= EXERCISE OBJECTIVE =
The full listing, excluding its pictures, should be printed exactly as it stands.

= GIVEN MATERIAL =
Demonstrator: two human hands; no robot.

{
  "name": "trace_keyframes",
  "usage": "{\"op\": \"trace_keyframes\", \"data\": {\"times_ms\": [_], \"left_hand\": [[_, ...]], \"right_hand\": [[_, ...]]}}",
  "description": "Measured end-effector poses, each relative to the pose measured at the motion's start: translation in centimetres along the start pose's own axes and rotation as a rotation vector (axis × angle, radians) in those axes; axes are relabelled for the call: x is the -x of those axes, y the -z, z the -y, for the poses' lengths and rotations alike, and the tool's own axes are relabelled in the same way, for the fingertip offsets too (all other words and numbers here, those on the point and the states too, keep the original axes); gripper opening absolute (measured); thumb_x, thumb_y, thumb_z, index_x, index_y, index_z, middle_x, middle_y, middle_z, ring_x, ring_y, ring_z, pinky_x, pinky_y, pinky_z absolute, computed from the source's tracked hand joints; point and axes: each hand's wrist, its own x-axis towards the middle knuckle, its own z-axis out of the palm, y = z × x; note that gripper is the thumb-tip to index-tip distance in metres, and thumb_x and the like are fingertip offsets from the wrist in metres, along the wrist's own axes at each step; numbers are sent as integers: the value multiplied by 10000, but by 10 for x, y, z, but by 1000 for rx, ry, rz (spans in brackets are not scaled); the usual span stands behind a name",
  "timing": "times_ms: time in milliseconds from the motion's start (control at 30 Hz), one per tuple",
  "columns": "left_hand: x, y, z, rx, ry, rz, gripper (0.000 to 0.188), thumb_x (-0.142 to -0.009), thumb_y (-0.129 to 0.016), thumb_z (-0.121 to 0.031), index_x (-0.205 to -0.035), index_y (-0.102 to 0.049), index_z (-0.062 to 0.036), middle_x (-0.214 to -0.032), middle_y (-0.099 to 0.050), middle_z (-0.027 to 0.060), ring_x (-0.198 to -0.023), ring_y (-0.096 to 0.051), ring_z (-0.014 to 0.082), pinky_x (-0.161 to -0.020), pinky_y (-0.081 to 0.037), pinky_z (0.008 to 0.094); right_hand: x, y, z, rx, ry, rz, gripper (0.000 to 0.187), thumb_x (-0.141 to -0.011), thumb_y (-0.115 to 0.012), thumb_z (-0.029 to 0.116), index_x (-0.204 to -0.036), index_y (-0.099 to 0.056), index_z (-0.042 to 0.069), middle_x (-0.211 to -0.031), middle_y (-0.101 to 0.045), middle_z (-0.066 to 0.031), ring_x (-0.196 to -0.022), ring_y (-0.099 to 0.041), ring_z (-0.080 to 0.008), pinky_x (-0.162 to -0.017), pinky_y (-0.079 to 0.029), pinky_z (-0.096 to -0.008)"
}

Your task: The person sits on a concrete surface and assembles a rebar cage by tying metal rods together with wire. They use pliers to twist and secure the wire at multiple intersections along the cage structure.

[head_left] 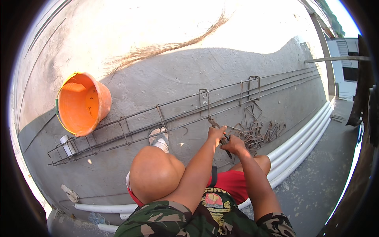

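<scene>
A long rebar cage (pixel 179 114) of thin steel bars and square stirrups lies across the grey concrete floor, in front of my bent legs. Over its near bar, dark pincers (pixel 213 122) have their jaws beside a stirrup (pixel 204 103). My right hand (pixel 234 145) is closed on the pincers' handles. Close by, my left hand (pixel 216 134) is curled shut by the tool's head; whatever its fingers hold is hidden. A heap of loose bent stirrups (pixel 254 136) lies just beyond my right hand.
An orange bucket (pixel 103 102) stands at the cage's left end, near a white block (pixel 68 145). A bundle of thin wire (pixel 158 49) lies at the far side. White pipes (pixel 294 152) run along the right, and my sandaled foot (pixel 160 139) is beside the cage.
</scene>
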Motion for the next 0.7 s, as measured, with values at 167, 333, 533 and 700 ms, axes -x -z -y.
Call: {"op": "trace_keyframes", "data": {"times_ms": [167,333,533,700], "left_hand": [[-1,-15,-8,88,-2,-106,598,-803,-766,-222,-1157,-392,83,-945,-625,179,-693,-660,265,-531,-561,371],[5,-6,-12,109,96,38,525,-814,-754,-246,-1121,-417,16,-903,-625,141,-708,-658,251,-526,-557,411],[18,6,-21,76,122,70,477,-807,-755,-311,-1048,-462,-21,-856,-606,96,-759,-638,221,-605,-549,473],[29,11,-27,78,125,83,436,-825,-740,-326,-1033,-497,-31,-927,-597,107,-770,-586,199,-571,-527,434]], "right_hand": [[8,-36,0,659,170,-895,314,-900,-473,165,-1175,-534,25,-968,-570,-121,-815,-578,-289,-756,-449,-370],[-22,-26,-31,435,255,-647,211,-870,-518,171,-1023,-550,30,-870,-611,-128,-777,-619,-348,-704,-486,-441],[-22,-14,-30,173,255,-290,327,-810,-694,278,-916,-575,-7,-819,-657,-200,-732,-658,-347,-652,-510,-463],[-18,24,-13,-375,-36,367,323,-861,-684,314,-896,-590,7,-754,-648,-132,-601,-624,-233,-546,-507,-416]]}}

= WRITTEN ANSWER =
Demonstrator: two human hands; no robot.

{
  "name": "trace_keyframes",
  "usage": "{\"op\": \"trace_keyframes\", \"data\": {\"times_ms\": [_], \"left_hand\": [[_, ...]], \"right_hand\": [[_, ...]]}}",
  "description": "Measured end-effector poses, each relative to the pose measured at the motion's start: translation in centimetres along the start pose's own axes and rotation as a rotation vector (axis × angle, radians) in those axes; axes are relabelled for the call: x is the -x of those axes, y the -z, z the -y, for the poses' lengths and rotations alike, and the tool's own axes are relabelled in the same way, for the fingertip offsets too (all other words and numbers here, those on the point and the states too, keep the original axes); gripper opening absolute (measured); thumb_x, thumb_y, thumb_z, index_x, index_y, index_z, middle_x, middle_y, middle_z, ring_x, ring_y, ring_z, pinky_x, pinky_y, pinky_z absolute, computed from the source's tracked hand joints; point and axes: each hand's wrist, its own x-axis towards the middle knuckle, its own z-axis out of the palm, y = z × x; note that gripper is the thumb-tip to index-tip distance in metres, and thumb_x and the like are fingertip offsets from the wrist in metres, along the wrist's own axes at each step; numbers are sent as integers: the value multiplied by 10000, but by 10 for x, y, z, but by 1000 for rx, ry, rz (spans in brackets are not scaled); the usual span stands behind a name",
  "timing": "times_ms: time in milliseconds from the motion's start (control at 30 Hz), one per tuple",
  "columns": "left_hand: x, y, z, rx, ry, rz, gripper (0.000 to 0.188), thumb_x (-0.142 to -0.009), thumb_y (-0.129 to 0.016), thumb_z (-0.121 to 0.031), index_x (-0.205 to -0.035), index_y (-0.102 to 0.049), index_z (-0.062 to 0.036), middle_x (-0.214 to -0.032), middle_y (-0.099 to 0.050), middle_z (-0.027 to 0.060), ring_x (-0.198 to -0.023), ring_y (-0.096 to 0.051), ring_z (-0.014 to 0.082), pinky_x (-0.161 to -0.020), pinky_y (-0.081 to 0.037), pinky_z (0.008 to 0.094); right_hand: x, y, z, rx, ry, rz, gripper (0.000 to 0.187), thumb_x (-0.141 to -0.011), thumb_y (-0.115 to 0.012), thumb_z (-0.029 to 0.116), index_x (-0.204 to -0.036), index_y (-0.099 to 0.056), index_z (-0.042 to 0.069), middle_x (-0.211 to -0.031), middle_y (-0.101 to 0.045), middle_z (-0.066 to 0.031), ring_x (-0.196 to -0.022), ring_y (-0.099 to 0.041), ring_z (-0.080 to 0.008), pinky_x (-0.162 to -0.017), pinky_y (-0.079 to 0.029), pinky_z (-0.096 to -0.008)"
}

Your task: The person sits on a concrete surface and assembles a rebar cage by tying metal rods together with wire. They use pliers to twist and secure the wire at multiple intersections along the cage structure.

[head_left] 

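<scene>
A long rebar cage (pixel 179 114) of thin steel bars and square stirrups lies across the grey concrete floor, in front of my bent legs. Over its near bar, dark pincers (pixel 213 122) have their jaws beside a stirrup (pixel 204 103). My right hand (pixel 234 145) is closed on the pincers' handles. Close by, my left hand (pixel 216 134) is curled shut by the tool's head; whatever its fingers hold is hidden. A heap of loose bent stirrups (pixel 254 136) lies just beyond my right hand.
An orange bucket (pixel 103 102) stands at the cage's left end, near a white block (pixel 68 145). A bundle of thin wire (pixel 158 49) lies at the far side. White pipes (pixel 294 152) run along the right, and my sandaled foot (pixel 160 139) is beside the cage.
</scene>
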Motion for the next 0.7 s, as measured, with values at 167, 333, 533 and 700 ms, axes -x -z -y.
Call: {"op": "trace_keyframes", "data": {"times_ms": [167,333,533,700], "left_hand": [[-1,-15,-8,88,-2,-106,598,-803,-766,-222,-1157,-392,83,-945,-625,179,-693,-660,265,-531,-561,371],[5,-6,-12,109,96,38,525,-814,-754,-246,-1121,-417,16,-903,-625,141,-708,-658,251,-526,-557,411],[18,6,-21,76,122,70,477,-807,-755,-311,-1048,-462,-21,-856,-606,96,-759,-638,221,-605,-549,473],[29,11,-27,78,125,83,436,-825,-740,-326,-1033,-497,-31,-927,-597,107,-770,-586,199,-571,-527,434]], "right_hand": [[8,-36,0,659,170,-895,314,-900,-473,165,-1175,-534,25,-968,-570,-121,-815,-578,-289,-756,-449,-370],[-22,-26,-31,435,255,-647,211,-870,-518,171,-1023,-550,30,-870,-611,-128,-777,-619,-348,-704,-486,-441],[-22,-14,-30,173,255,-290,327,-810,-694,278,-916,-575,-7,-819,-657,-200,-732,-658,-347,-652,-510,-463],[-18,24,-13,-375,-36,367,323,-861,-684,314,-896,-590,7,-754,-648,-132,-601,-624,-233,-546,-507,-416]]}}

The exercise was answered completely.